[Data items]
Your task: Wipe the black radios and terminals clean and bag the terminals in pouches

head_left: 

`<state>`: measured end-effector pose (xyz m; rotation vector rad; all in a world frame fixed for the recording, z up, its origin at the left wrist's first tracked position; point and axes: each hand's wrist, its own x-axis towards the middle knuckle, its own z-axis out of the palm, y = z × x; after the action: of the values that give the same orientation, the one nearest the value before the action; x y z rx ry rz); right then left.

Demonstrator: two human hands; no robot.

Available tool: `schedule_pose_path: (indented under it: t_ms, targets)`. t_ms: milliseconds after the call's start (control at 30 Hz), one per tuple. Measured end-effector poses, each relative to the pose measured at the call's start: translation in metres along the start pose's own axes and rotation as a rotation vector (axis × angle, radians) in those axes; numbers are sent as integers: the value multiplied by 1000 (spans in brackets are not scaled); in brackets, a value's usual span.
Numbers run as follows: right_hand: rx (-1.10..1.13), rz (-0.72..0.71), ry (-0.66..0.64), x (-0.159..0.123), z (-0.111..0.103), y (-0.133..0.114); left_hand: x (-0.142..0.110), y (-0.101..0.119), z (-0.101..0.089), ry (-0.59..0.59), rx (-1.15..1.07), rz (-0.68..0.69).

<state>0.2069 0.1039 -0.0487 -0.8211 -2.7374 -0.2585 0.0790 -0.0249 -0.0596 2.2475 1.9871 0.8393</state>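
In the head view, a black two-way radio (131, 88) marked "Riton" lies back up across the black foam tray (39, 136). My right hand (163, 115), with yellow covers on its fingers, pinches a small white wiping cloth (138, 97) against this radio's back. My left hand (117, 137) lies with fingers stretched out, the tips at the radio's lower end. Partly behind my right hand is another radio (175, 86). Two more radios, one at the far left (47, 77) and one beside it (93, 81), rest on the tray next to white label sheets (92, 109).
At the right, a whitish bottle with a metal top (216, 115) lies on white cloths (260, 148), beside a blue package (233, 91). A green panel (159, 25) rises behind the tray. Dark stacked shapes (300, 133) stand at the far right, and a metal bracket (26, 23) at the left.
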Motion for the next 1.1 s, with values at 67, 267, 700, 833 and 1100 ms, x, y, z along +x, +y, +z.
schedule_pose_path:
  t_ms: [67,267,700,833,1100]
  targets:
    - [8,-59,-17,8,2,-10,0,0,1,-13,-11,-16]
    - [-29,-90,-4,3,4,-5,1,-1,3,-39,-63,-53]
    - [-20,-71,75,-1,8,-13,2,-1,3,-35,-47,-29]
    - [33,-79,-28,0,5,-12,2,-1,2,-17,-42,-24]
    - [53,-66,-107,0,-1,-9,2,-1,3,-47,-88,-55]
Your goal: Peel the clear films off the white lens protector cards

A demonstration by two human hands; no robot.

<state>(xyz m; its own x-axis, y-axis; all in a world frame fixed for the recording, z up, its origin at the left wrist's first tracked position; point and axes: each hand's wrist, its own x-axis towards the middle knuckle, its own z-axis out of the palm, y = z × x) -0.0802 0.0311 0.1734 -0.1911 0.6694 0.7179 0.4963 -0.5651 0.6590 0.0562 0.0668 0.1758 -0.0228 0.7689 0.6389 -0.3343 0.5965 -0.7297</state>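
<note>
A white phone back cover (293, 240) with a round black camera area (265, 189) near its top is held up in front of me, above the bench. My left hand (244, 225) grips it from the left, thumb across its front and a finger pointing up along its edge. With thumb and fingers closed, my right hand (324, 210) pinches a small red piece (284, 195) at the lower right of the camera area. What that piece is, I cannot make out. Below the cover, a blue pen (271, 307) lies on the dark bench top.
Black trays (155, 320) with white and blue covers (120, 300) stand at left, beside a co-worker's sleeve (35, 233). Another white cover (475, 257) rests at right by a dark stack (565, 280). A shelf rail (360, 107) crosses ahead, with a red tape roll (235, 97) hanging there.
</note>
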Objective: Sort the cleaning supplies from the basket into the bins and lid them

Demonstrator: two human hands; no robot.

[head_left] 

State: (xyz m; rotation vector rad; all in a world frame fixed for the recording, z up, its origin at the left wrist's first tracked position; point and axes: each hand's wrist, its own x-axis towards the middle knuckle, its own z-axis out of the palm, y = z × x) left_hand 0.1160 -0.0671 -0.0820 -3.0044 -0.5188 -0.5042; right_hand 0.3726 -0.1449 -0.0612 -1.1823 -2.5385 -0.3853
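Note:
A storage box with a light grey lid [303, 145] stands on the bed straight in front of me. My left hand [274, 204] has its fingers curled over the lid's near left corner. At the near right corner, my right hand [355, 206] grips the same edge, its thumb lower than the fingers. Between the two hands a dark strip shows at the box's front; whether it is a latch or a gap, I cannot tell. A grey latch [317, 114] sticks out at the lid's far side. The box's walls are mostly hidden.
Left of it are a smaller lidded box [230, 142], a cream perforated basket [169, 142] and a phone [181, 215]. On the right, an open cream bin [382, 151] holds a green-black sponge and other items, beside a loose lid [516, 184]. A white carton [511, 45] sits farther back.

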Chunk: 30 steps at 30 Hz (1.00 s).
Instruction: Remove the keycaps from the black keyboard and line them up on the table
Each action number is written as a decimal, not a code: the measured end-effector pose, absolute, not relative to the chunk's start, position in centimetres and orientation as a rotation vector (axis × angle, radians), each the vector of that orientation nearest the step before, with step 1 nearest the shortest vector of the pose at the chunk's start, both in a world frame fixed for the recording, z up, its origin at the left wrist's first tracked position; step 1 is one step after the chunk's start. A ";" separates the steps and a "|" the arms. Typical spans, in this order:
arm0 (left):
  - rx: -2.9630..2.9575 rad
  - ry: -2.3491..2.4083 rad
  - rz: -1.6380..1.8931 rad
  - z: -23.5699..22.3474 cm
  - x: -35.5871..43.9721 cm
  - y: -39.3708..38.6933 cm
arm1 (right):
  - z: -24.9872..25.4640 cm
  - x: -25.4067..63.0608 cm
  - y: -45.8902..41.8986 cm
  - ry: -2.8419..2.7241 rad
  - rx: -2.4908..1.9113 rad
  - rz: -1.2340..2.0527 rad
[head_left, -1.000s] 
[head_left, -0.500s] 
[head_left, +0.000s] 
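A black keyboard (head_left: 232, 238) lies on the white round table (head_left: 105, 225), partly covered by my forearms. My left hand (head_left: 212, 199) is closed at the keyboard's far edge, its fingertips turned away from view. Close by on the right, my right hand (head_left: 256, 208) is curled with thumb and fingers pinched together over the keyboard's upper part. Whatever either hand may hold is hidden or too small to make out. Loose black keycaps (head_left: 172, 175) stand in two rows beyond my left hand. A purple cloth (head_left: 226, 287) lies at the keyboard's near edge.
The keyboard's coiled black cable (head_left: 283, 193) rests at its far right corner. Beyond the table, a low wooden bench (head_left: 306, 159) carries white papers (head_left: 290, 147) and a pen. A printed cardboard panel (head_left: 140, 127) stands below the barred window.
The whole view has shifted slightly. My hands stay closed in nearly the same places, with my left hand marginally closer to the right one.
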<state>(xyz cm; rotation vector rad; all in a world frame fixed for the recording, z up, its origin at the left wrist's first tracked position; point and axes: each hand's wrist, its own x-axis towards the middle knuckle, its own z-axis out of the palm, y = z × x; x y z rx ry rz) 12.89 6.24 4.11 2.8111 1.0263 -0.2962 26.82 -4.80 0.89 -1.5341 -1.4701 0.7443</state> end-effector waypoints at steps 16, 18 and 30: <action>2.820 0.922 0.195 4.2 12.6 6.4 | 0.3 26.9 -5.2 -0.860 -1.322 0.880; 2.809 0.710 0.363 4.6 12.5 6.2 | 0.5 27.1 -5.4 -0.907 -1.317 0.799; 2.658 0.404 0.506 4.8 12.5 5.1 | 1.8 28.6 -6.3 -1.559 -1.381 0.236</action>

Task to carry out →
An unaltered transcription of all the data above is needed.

Task answer →
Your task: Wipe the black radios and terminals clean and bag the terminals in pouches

head_left: 

`<state>`: measured end-effector pose (xyz m; rotation vector rad; all in a world frame fixed for the recording, z up, its origin at the left wrist's first tracked position; point and axes: each hand's wrist, its own x-axis towards the middle knuckle, its own z-axis out of the palm, y = z × x; after the action: of the values that give the same orientation, the one nearest the value before the action; x y z rx ry rz); right then left.

Demonstrator: two human hands; no robot.

Available tool: `schedule_pose_path: (indented under it: t_ms, targets)`. t_ms: milliseconds after the call's start (control at 30 Hz), one per tuple. Measured end-effector poses, each relative to the pose measured at the call's start: translation in metres along the start pose's own axes and rotation as a rotation vector (axis × angle, radians) in those axes; numbers are sent as integers: the value multiplied by 1000 (spans in brackets are not scaled); in brackets, a value's usual span.
Numbers run as follows: right_hand: rx (-1.10..1.13), rz (-0.72..0.71), ry (-0.66..0.64), x (-0.159..0.123), z (-0.111..0.103), y (-0.133..0.114); left_hand: x (-0.142..0.110), y (-0.101..0.119), z (-0.101..0.089), ry (-0.59..0.59), rx (-1.15..1.07), rz (-0.68..0.69).

<state>0.2069 0.1039 -0.0487 -0.8211 -2.7374 -0.2585 0.0790 -0.0249 -0.0596 2.2475 1.9871 0.8393</state>
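In the head view, a black two-way radio (131, 88) marked "Riton" lies back up across the black foam tray (39, 136). My right hand (163, 115), with yellow covers on its fingers, pinches a small white wiping cloth (138, 97) against this radio's back. My left hand (117, 137) lies with fingers stretched out, the tips at the radio's lower end. Partly behind my right hand is another radio (175, 86). Two more radios, one at the far left (47, 77) and one beside it (93, 81), rest on the tray next to white label sheets (92, 109).
At the right, a whitish bottle with a metal top (216, 115) lies on white cloths (260, 148), beside a blue package (233, 91). A green panel (159, 25) rises behind the tray. Dark stacked shapes (300, 133) stand at the far right, and a metal bracket (26, 23) at the left.
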Motion for the next 1.1 s, with values at 67, 267, 700, 833 and 1100 ms, x, y, z along +x, +y, +z.
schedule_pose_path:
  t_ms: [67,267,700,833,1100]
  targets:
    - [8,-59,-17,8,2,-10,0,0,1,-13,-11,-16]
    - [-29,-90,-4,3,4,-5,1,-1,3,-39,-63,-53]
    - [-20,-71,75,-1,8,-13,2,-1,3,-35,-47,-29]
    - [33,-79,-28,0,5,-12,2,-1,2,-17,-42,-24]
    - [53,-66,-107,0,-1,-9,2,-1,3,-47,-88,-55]
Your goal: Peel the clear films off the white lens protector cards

A demonstration by two human hands; no robot.

<state>(xyz m; its own x-axis, y-axis; all in a world frame fixed for the recording, z up, its origin at the left wrist's first tracked position; point and axes: each hand's wrist, its own x-axis towards the middle knuckle, its own z-axis out of the palm, y = z × x) -0.0802 0.0311 0.1734 -0.1911 0.6694 0.7179 0.4963 -0.5651 0.6590 0.0562 0.0668 0.1758 -0.0228 0.7689 0.6389 -0.3343 0.5965 -0.7297</state>
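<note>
A white phone back cover (293, 240) with a round black camera area (265, 189) near its top is held up in front of me, above the bench. My left hand (244, 225) grips it from the left, thumb across its front and a finger pointing up along its edge. With thumb and fingers closed, my right hand (324, 210) pinches a small red piece (284, 195) at the lower right of the camera area. What that piece is, I cannot make out. Below the cover, a blue pen (271, 307) lies on the dark bench top.
Black trays (155, 320) with white and blue covers (120, 300) stand at left, beside a co-worker's sleeve (35, 233). Another white cover (475, 257) rests at right by a dark stack (565, 280). A shelf rail (360, 107) crosses ahead, with a red tape roll (235, 97) hanging there.
</note>
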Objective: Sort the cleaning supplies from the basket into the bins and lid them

Demonstrator: two human hands; no robot.

[head_left] 

State: (xyz m; rotation vector rad; all in a world frame fixed for the recording, z up, its origin at the left wrist's first tracked position; point and axes: each hand's wrist, its own x-axis towards the middle knuckle, its own z-axis out of the palm, y = z × x) left_hand 0.1160 -0.0671 -0.0820 -3.0044 -0.5188 -0.5042; right_hand 0.3726 -0.1449 -0.0612 -1.1823 -2.5385 -0.3853
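Note:
A storage box with a light grey lid [303, 145] stands on the bed straight in front of me. My left hand [274, 204] has its fingers curled over the lid's near left corner. At the near right corner, my right hand [355, 206] grips the same edge, its thumb lower than the fingers. Between the two hands a dark strip shows at the box's front; whether it is a latch or a gap, I cannot tell. A grey latch [317, 114] sticks out at the lid's far side. The box's walls are mostly hidden.
Left of it are a smaller lidded box [230, 142], a cream perforated basket [169, 142] and a phone [181, 215]. On the right, an open cream bin [382, 151] holds a green-black sponge and other items, beside a loose lid [516, 184]. A white carton [511, 45] sits farther back.
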
Chunk: 30 steps at 30 Hz (1.00 s).
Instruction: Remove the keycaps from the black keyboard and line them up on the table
Each action number is written as a decimal, not a code: the measured end-effector pose, absolute, not relative to the chunk's start, position in centimetres and orientation as a rotation vector (axis × angle, radians), each the vector of that orientation nearest the step before, with step 1 nearest the shortest vector of the pose at the chunk's start, both in a world frame fixed for the recording, z up, its origin at the left wrist's first tracked position; step 1 is one step after the chunk's start. A ";" separates the steps and a "|" the arms. Typical spans, in this order:
arm0 (left):
  - rx: -2.9630..2.9575 rad
  - ry: -2.3491..2.4083 rad
  - rz: -1.6380..1.8931 rad
  - z: -23.5699..22.3474 cm
  - x: -35.5871..43.9721 cm
  - y: -39.3708..38.6933 cm
arm1 (right):
  - z: -24.9872..25.4640 cm
  - x: -25.4067..63.0608 cm
  - y: -45.8902..41.8986 cm
  - ry: -2.8419..2.7241 rad
  - rx: -2.4908..1.9113 rad
  - rz: -1.2340..2.0527 rad
[head_left, -1.000s] 
[head_left, -0.500s] 
[head_left, +0.000s] 
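A black keyboard (head_left: 232, 238) lies on the white round table (head_left: 105, 225), partly covered by my forearms. My left hand (head_left: 212, 199) is closed at the keyboard's far edge, its fingertips turned away from view. Close by on the right, my right hand (head_left: 256, 208) is curled with thumb and fingers pinched together over the keyboard's upper part. Whatever either hand may hold is hidden or too small to make out. Loose black keycaps (head_left: 172, 175) stand in two rows beyond my left hand. A purple cloth (head_left: 226, 287) lies at the keyboard's near edge.
The keyboard's coiled black cable (head_left: 283, 193) rests at its far right corner. Beyond the table, a low wooden bench (head_left: 306, 159) carries white papers (head_left: 290, 147) and a pen. A printed cardboard panel (head_left: 140, 127) stands below the barred window.
The whole view has shifted slightly. My hands stay closed in nearly the same places, with my left hand marginally closer to the right one.
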<state>(xyz cm; rotation vector rad; all in a world frame fixed for the recording, z up, its origin at the left wrist's first tracked position; point and axes: each hand's wrist, its own x-axis towards the middle knuckle, its own z-axis out of the palm, y = z × x; x y z rx ry rz) 12.89 6.24 4.11 2.8111 1.0263 -0.2962 26.82 -4.80 0.89 -1.5341 -1.4701 0.7443</state> end-effector waypoints at steps 16, 18 and 30: <action>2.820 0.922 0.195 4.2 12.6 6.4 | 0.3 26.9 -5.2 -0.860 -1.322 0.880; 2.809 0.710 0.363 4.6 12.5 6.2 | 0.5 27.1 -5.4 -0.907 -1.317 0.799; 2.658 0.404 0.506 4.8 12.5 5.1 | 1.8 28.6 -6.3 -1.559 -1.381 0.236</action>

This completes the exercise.